- [Your objective] Skip any image you find and restate the rest of the data word for word.

##### Data for the task

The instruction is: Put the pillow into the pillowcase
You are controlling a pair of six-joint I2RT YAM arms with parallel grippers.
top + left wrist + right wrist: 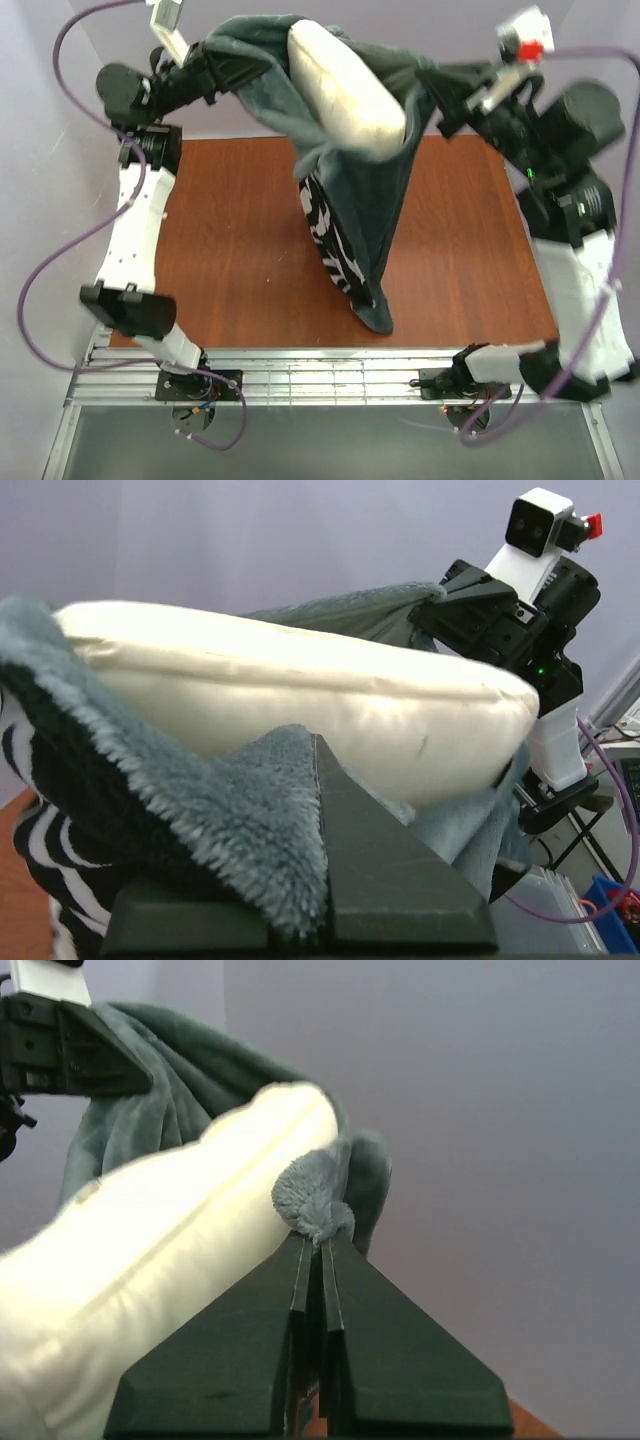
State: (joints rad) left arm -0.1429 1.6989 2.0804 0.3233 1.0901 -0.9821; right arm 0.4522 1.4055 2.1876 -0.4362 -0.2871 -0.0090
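Observation:
The grey-teal plush pillowcase [375, 215] hangs in the air between both arms, its zebra-striped face showing low down and its bottom tip touching the table. The cream pillow [345, 90] lies in its open mouth, its upper half sticking out. My left gripper [215, 55] is shut on the left rim of the pillowcase [190, 810], with the pillow [300, 700] just beyond the fingers. My right gripper [440, 85] is shut on the right rim, a tuft of pillowcase plush [315, 1205] pinched at the fingertips, next to the pillow [140, 1250].
The brown table [230, 240] lies under the hanging pillowcase. A metal rail [330, 380] runs along the near edge with both arm bases. Purple cables [40, 290] loop at the left and right sides.

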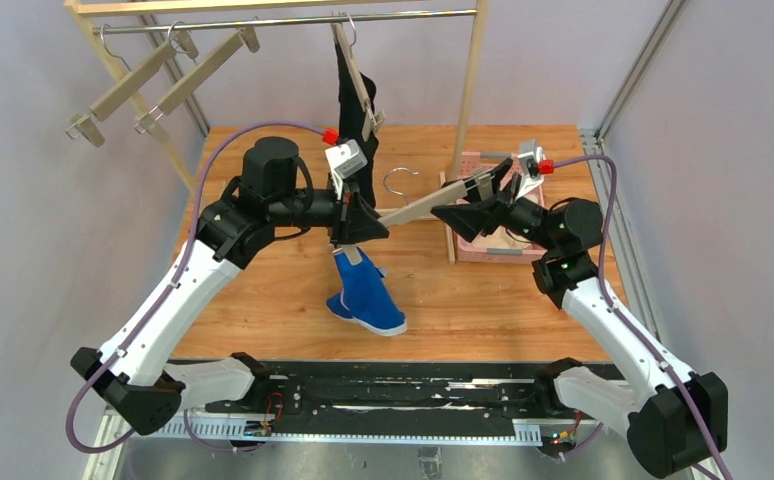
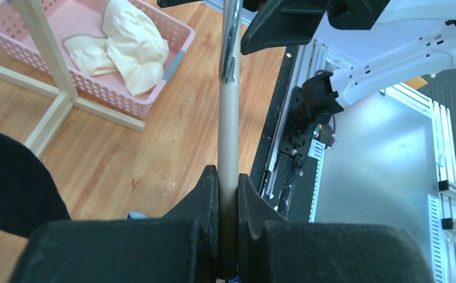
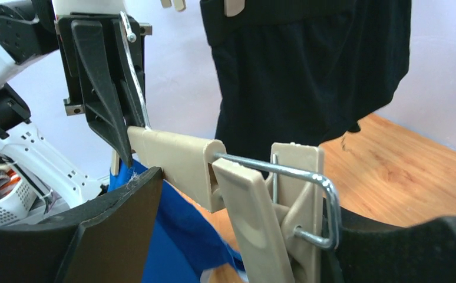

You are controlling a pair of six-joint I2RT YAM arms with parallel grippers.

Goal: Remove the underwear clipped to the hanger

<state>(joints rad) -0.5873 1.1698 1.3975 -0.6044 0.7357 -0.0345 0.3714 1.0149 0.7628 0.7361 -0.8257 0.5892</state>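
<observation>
At the far left, two empty hangers (image 1: 128, 90) are seen on the rail (image 1: 263, 22). The left gripper (image 1: 358, 218) is clenched on the bar of a beige hanger (image 1: 428, 203), which is held level above the tabletop (image 1: 263, 290); in the left wrist view the fingers (image 2: 205, 194) are pressed against the bar from both sides. Directly below that grip the blue underwear (image 1: 368, 290) hangs down, with its lower edge resting on the tabletop. The clip that carries it is hidden, so it cannot be told whether it is fastened. Behind, the black underwear (image 1: 348, 120) is clipped to its own hanger on the rail.

Further right, the right gripper (image 1: 471, 195) is released. Its fingers (image 3: 108, 236) are spread on either side of the end clip (image 3: 284, 194), in which no fabric is seen. At the far right, the cream underwear (image 2: 128, 47) lies in the pink basket (image 2: 96, 88).

Several faults can be foreseen:
- **Hanger turning:** the hanger is carried at one point only, so a push from the right fingers could turn the bar within the left grip.
- **Missed landing:** if the blue garment is freed where it hangs, it would be dropped on the tabletop and not in the basket.
- **Snagging:** the hanger's wire hook (image 1: 400, 180) lies near the black garment and could be snagged in it if the hanger is swung back.
- **Slipped clip:** the clip lever could be slipped off if it is squeezed off-centre.
</observation>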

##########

- [Output]
The instruction is: Put the pillow into the pillowcase
You are controlling a pair of six-joint I2RT YAM arms with parallel grippers.
top + left wrist + right wrist: 
State: (joints rad) left arm -0.1429 1.6989 2.0804 0.3233 1.0901 -0.9821; right arm 0.4522 1.4055 2.1876 -0.4362 -0.2871 -0.0090
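Observation:
The grey-teal plush pillowcase [375, 215] hangs in the air between both arms, its zebra-striped face showing low down and its bottom tip touching the table. The cream pillow [345, 90] lies in its open mouth, its upper half sticking out. My left gripper [215, 55] is shut on the left rim of the pillowcase [190, 810], with the pillow [300, 700] just beyond the fingers. My right gripper [440, 85] is shut on the right rim, a tuft of pillowcase plush [315, 1205] pinched at the fingertips, next to the pillow [140, 1250].
The brown table [230, 240] lies under the hanging pillowcase. A metal rail [330, 380] runs along the near edge with both arm bases. Purple cables [40, 290] loop at the left and right sides.
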

You are controlling a pair of six-joint I2RT YAM arms with parallel grippers.

Goal: Remove the underwear clipped to the hanger

<state>(joints rad) -0.5873 1.1698 1.3975 -0.6044 0.7357 -0.0345 0.3714 1.0149 0.7628 0.7361 -0.8257 0.5892</state>
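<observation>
At the far left, two empty hangers (image 1: 128, 90) are seen on the rail (image 1: 263, 22). The left gripper (image 1: 358, 218) is clenched on the bar of a beige hanger (image 1: 428, 203), which is held level above the tabletop (image 1: 263, 290); in the left wrist view the fingers (image 2: 205, 194) are pressed against the bar from both sides. Directly below that grip the blue underwear (image 1: 368, 290) hangs down, with its lower edge resting on the tabletop. The clip that carries it is hidden, so it cannot be told whether it is fastened. Behind, the black underwear (image 1: 348, 120) is clipped to its own hanger on the rail.

Further right, the right gripper (image 1: 471, 195) is released. Its fingers (image 3: 108, 236) are spread on either side of the end clip (image 3: 284, 194), in which no fabric is seen. At the far right, the cream underwear (image 2: 128, 47) lies in the pink basket (image 2: 96, 88).

Several faults can be foreseen:
- **Hanger turning:** the hanger is carried at one point only, so a push from the right fingers could turn the bar within the left grip.
- **Missed landing:** if the blue garment is freed where it hangs, it would be dropped on the tabletop and not in the basket.
- **Snagging:** the hanger's wire hook (image 1: 400, 180) lies near the black garment and could be snagged in it if the hanger is swung back.
- **Slipped clip:** the clip lever could be slipped off if it is squeezed off-centre.
</observation>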

This output is complete, and the exercise is done.